[AVAILABLE DATA Boundary: Start]
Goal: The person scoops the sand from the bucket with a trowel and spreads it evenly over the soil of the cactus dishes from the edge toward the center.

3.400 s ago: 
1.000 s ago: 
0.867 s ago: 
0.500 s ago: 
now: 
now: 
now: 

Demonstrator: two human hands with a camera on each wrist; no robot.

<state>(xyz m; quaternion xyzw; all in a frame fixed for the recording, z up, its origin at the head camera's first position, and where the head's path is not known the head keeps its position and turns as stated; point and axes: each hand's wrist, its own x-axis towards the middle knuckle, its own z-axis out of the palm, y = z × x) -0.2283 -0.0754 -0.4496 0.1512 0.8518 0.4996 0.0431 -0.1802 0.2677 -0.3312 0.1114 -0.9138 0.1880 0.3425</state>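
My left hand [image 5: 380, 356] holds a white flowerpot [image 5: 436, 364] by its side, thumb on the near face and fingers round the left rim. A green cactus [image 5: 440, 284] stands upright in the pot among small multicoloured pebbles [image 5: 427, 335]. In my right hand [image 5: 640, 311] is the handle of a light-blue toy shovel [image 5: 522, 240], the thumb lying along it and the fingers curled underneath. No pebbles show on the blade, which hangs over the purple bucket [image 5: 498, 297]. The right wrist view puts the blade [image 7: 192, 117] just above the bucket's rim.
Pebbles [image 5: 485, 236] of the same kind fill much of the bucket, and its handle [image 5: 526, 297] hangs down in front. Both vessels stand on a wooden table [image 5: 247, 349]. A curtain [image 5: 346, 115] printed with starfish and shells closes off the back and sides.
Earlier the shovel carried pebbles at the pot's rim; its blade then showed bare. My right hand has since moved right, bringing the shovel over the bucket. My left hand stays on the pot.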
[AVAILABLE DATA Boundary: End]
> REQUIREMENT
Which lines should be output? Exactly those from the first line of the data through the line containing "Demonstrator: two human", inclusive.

> OUTPUT
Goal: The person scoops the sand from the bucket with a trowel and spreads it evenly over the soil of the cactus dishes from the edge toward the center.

3.400 s ago: 
1.000 s ago: 
0.867 s ago: 
0.500 s ago: 
now: 
now: 
now: 

Demonstrator: two human hands with a camera on each wrist; no robot.

No other output belongs with this exercise.